The outlier is a data point that lies outside the entire pattern in a distribution.

The outliers are shown as dots.

A usual rule says that a data point is an outlier given that it is more than 1.5 IQR1.

The whiskers are required to change.

Whiskers stretch out to the farthest point in the data set that isn't an outlier.

FAQ (Frequently Asked Questions)

Q1. Can There be a Negative Outlier?

Answer: Yes, absolutely.

To understand the theory, let's consider a outlier math example for a data set:

-19, -1, (0), 5, 7, (9), 12, 12, (12), 13, 13

Low threshold Q1-1.5 × (Q3-Q1)

= 0 - 1.5 × 12

= -18.

Seeing that our minimum value is -19 is less than (<) -18, thus it is an outlier.

Now, let's shift our numbers in a manner that there's no more negative numbers:

0, 18, (19), 24, 26, (28), 31, 31, (31), 32, 32 – (a similar order, but with numbers moved to be positive.)

Low threshold = Q1 - 1.5 × (Q3 - Q1)

= 19 - 1.5 × (31 - 19)

= 19 - 1.5 × 12

= 19 - 18 = 1.

Our difference is the same here, -19 - (-18) = 0 - 1 = -1, therefore, negative numbers can be used in our data sets as well as positive.

If you pay attention to it, you will notice that there's no difference in negative or positive numbers since there remains no difference between coordinates on the (x, y) plane.
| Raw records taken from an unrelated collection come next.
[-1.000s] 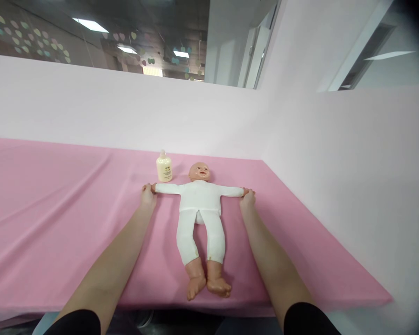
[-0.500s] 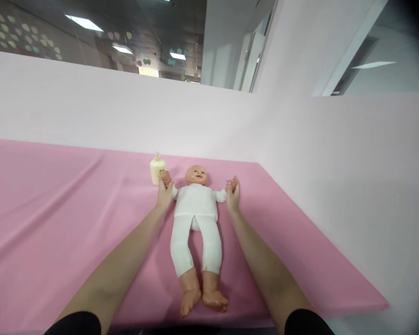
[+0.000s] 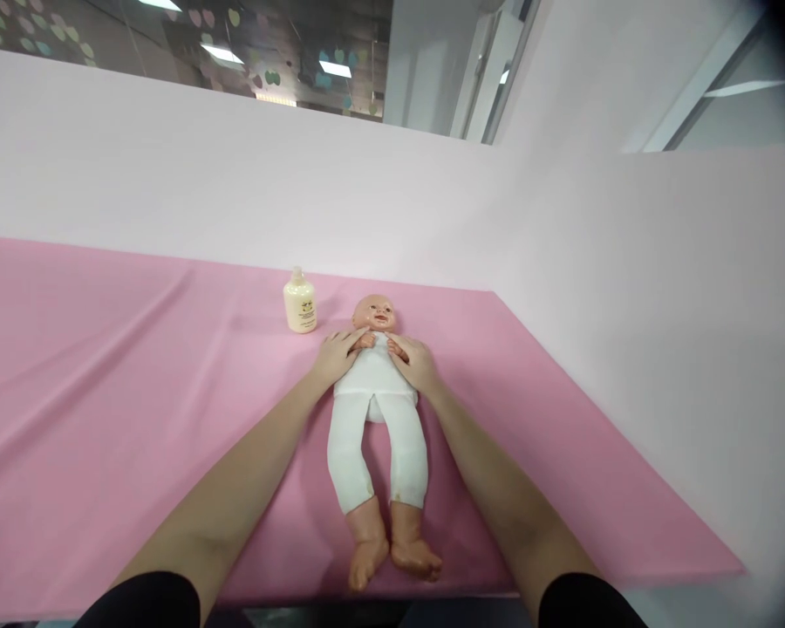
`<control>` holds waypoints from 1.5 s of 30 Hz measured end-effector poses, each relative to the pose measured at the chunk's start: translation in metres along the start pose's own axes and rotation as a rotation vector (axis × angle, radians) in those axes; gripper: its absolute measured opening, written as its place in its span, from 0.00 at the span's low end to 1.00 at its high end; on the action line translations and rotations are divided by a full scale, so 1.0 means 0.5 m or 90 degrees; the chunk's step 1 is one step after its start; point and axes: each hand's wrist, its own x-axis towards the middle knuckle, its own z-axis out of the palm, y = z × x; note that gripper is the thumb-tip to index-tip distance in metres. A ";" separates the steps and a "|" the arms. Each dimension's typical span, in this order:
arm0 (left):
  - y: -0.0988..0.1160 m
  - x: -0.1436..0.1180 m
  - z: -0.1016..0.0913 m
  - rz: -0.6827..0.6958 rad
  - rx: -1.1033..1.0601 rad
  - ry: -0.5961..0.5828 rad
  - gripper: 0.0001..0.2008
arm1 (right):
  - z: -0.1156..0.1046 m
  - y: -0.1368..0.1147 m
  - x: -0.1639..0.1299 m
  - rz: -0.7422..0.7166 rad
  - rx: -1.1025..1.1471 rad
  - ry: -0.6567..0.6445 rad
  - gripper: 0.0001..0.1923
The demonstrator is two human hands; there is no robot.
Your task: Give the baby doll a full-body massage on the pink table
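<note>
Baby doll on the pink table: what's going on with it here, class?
A person has both hands on a baby doll lying face up on a pink tablecloth. The left hand and right hand each hold one of the doll's arms, folded in over its chest, with the doll's small hands meeting just below its chin. The doll wears a white suit and its legs lie straight. A cream bottle stands upright beside the doll's head, untouched.
</note>
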 end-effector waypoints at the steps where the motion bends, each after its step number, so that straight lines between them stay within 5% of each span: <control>1: 0.001 -0.001 -0.002 0.000 -0.004 0.000 0.23 | 0.000 0.001 -0.001 0.000 0.004 0.000 0.21; 6: -0.001 -0.012 -0.011 -0.063 -0.120 0.116 0.22 | 0.005 0.019 -0.007 0.048 0.135 0.097 0.23; 14: -0.082 -0.014 -0.011 -0.398 -0.548 0.466 0.17 | -0.003 0.117 -0.001 0.337 0.430 0.462 0.28; 18: -0.130 -0.009 0.000 -0.534 -0.673 0.547 0.12 | -0.001 0.186 -0.008 0.527 0.563 0.586 0.23; 22: -0.148 -0.007 0.009 -0.534 -0.686 0.531 0.10 | 0.012 0.225 -0.014 0.548 0.575 0.585 0.14; 29: -0.141 -0.006 0.001 -0.544 -0.686 0.509 0.13 | 0.018 0.228 -0.014 0.528 0.543 0.569 0.18; 33: -0.123 -0.009 -0.008 -0.503 -0.645 0.477 0.19 | 0.004 0.189 -0.011 0.486 0.510 0.535 0.28; 37: -0.076 -0.016 -0.016 -0.331 -0.523 0.437 0.18 | -0.007 0.115 -0.008 0.296 0.378 0.435 0.29; 42: -0.005 -0.022 -0.022 -0.041 -0.262 0.151 0.20 | -0.008 0.040 -0.011 0.039 0.184 0.169 0.25; 45: 0.013 -0.021 -0.021 0.052 -0.121 0.009 0.22 | -0.008 0.019 -0.012 -0.055 0.056 0.001 0.24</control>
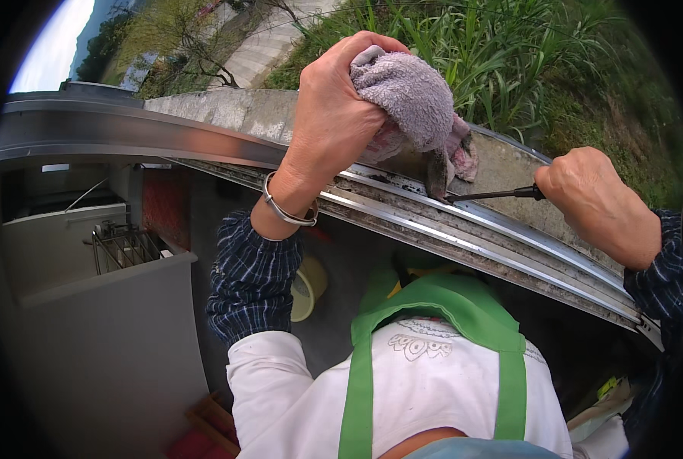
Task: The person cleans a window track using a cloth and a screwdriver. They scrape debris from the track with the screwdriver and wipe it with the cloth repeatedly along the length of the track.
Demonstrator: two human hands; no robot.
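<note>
A bunched, greyish-pink terry cloth [407, 94] is gripped in my left hand [338, 106], above a metal sliding-window track [462, 229]. The cloth's dark, dirty end hangs down to the track. My right hand [597, 203] is closed around the handle of a thin dark-shafted tool [490, 195], perhaps a screwdriver. Its tip meets the dirty cloth end at the track's outer channel; the exact tip is hidden. Dark grime lies along the channels.
A concrete ledge [221, 109] runs outside the track, with tall green plants [508, 63] beyond and below. A metal sash frame [135, 135] lies to the left. Inside are a pale yellow bucket [310, 290] and a grey-white partition [112, 333].
</note>
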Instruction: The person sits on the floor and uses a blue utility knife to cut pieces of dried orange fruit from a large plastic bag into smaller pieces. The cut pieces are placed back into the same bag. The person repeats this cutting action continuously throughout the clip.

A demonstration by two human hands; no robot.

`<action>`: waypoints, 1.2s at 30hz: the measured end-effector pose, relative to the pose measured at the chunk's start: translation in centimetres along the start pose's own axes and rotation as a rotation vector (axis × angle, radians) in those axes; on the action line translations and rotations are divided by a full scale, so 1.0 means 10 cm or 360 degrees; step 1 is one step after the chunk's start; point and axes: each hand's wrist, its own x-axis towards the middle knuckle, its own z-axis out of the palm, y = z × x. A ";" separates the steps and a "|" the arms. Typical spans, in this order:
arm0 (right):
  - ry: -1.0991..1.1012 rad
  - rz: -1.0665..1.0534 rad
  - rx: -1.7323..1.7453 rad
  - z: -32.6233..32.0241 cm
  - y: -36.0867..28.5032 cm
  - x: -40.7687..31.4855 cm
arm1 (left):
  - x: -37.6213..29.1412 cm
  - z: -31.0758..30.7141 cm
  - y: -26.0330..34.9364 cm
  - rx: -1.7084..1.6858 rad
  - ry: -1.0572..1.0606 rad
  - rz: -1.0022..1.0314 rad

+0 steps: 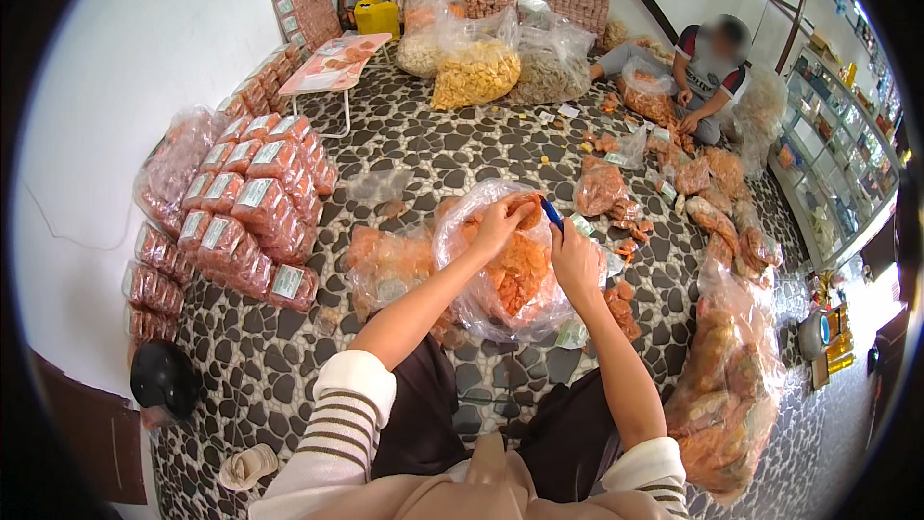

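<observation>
My left hand (499, 225) pinches a small clear packet of orange chips (530, 215), held up above a large open plastic bag (462, 303). Loose orange crisps (518, 271) fill the middle of that bag, which stands on the floor between my knees. In my right hand (574, 256) is a slim blue tool (551, 213); its tip is against or close by the packet's upper edge. Whether it is a cutter or a lighter is too small to tell. Left of the open bag lies another clear bag of orange packets (390, 260).
Stacked labelled packs (260, 191) line the left wall, near a black helmet (164, 379). A low folding table (339, 61) and big snack bags (476, 72) stand behind. A co-worker (711, 79) sits back right. Filled bags (722, 390) and a glass display case (837, 152) flank the right.
</observation>
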 end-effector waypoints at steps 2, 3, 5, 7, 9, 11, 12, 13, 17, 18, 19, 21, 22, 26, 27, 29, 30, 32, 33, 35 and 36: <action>-0.0035 0.0026 -0.0036 0.04 0.03 0.01 | 0.01 0.01 -0.02 -0.0048 -0.0032 -0.0004; -0.0051 0.0020 -0.0060 0.07 0.07 0.01 | 0.03 0.01 -0.03 -0.0117 0.0053 -0.0014; -0.0156 0.0020 -0.0133 0.11 0.16 -0.02 | 0.08 0.01 -0.04 -0.0296 0.0175 0.0019; -0.0307 0.0020 -0.0224 0.13 0.28 -0.05 | 0.15 -0.03 -0.04 -0.0446 0.0252 -0.0031; -0.0344 0.0060 -0.0188 0.16 0.37 -0.07 | 0.19 -0.04 -0.04 -0.0706 0.0293 -0.0157; -0.0290 0.0159 -0.0099 0.16 0.43 -0.03 | 0.20 -0.04 -0.02 -0.0642 0.0236 -0.0143; -0.0119 0.0181 -0.0105 0.17 0.43 0.02 | 0.18 -0.02 -0.01 -0.0602 0.0186 -0.0170; -0.0082 0.0206 0.0121 0.15 0.43 0.05 | 0.17 -0.01 0.00 -0.0565 0.0139 -0.0190; -0.0096 0.0509 0.0923 0.07 0.39 0.16 | 0.09 0.10 0.03 -0.0380 -0.0148 -0.0436; -0.0109 0.0498 0.1000 0.08 0.38 0.18 | 0.08 0.12 0.04 -0.0352 -0.0200 -0.0464; -0.0139 0.0513 0.1079 0.08 0.37 0.21 | 0.07 0.14 0.03 -0.0325 -0.0248 -0.0489; -0.0188 0.0562 0.1188 0.07 0.40 0.23 | 0.07 0.17 0.01 -0.0125 -0.0163 -0.0246; -0.0199 0.0601 0.1262 0.06 0.42 0.23 | 0.07 0.18 0.00 -0.0158 -0.0154 -0.0149; -0.0122 0.0568 0.1093 0.08 0.45 0.25 | 0.08 0.19 -0.04 -0.0043 0.0024 -0.0097; -0.0104 0.0533 0.1005 0.07 0.45 0.25 | 0.07 0.19 -0.04 0.0449 0.0081 0.0291; -0.0001 0.0410 0.0857 0.06 0.45 0.24 | 0.09 0.16 0.01 0.1446 0.0175 0.0996; 0.0030 0.0361 0.0785 0.04 0.44 0.23 | 0.08 0.14 0.04 0.1498 0.0068 0.1092; 0.0030 0.0342 0.0716 0.01 0.42 0.22 | 0.06 0.10 0.12 0.1599 -0.0147 0.1290; 0.0027 0.0337 0.0683 0.00 0.41 0.22 | 0.05 0.10 0.15 0.1623 -0.0171 0.1309; 0.0022 0.0307 0.0656 -0.02 0.37 0.21 | 0.01 0.09 0.19 0.1666 -0.0219 0.1355; 0.0020 0.0289 0.0644 -0.02 0.35 0.20 | 0.00 0.10 0.20 0.1727 -0.0212 0.1341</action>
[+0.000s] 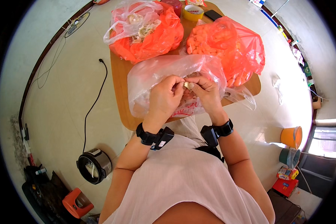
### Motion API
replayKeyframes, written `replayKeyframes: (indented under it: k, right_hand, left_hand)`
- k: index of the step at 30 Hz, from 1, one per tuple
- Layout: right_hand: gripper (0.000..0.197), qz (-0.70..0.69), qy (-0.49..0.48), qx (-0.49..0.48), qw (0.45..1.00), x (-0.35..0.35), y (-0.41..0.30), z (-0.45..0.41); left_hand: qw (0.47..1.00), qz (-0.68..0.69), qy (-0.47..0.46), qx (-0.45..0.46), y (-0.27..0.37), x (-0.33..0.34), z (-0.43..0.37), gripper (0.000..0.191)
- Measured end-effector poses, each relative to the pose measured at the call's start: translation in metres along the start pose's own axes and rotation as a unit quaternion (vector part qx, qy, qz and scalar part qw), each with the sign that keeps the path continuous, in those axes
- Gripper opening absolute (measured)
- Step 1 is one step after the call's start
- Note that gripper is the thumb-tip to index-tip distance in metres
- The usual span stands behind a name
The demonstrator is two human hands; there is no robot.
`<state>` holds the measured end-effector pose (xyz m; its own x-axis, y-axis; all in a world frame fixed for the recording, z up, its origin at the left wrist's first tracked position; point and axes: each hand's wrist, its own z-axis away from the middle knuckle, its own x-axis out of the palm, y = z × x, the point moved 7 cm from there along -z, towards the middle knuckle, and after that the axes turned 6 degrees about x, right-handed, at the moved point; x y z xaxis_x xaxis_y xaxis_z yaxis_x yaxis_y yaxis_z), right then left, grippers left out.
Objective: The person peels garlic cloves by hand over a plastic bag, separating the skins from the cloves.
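A pale garlic clove (186, 85) is pinched between the fingertips of my right hand (206, 91). My left hand (167, 93) meets it from the other side, thumb and forefinger closed at the clove's edge. Both hands are over the mouth of a clear plastic bag (145, 74) with red print, which lies on a wooden table (119, 84). Brownish, unpeeled-looking cloves (188, 96) show inside this bag, partly hidden by my fingers. To the right, a red translucent bag (249, 42) holds many smooth, peeled-looking cloves (203, 40).
Dry garlic skins (145, 31) lie in a white bag within a red bag (165, 42) at the back left. Behind are yellow tape (193, 13), a dark phone (213, 15) and a red container (173, 5). An electric cooker (94, 165) with a black cord (93, 105) stands on the floor.
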<state>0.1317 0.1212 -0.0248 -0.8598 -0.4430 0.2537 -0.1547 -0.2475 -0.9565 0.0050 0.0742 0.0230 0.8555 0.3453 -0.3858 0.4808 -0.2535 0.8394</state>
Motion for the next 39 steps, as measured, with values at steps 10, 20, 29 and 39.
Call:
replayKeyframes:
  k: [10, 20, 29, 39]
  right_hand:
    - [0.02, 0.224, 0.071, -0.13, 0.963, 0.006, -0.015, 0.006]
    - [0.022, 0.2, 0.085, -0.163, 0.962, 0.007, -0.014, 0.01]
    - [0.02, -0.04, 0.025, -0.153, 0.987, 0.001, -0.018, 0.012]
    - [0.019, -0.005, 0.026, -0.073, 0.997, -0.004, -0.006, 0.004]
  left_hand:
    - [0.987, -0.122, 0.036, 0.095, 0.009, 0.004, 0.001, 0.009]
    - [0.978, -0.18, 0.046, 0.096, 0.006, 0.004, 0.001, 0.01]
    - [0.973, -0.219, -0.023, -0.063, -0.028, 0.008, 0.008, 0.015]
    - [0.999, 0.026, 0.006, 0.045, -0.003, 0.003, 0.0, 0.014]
For example, you can obtain the distance between 2 points, it doesn't matter where those 2 points lie. This is not a special case.

Q2. What if Most of the Data Points Lie Outside the IQR?

Answer: Although you can have "many" outliers (in a large data set), it is impossible for "most" of the data points to be outside of the IQR. The IQR, or more specifically, the zone between Q1 and Q3, by definition contains the middle 50% of the data. Extending that to 1.5*IQR above and below it is a very generous zone to encompass most of the data.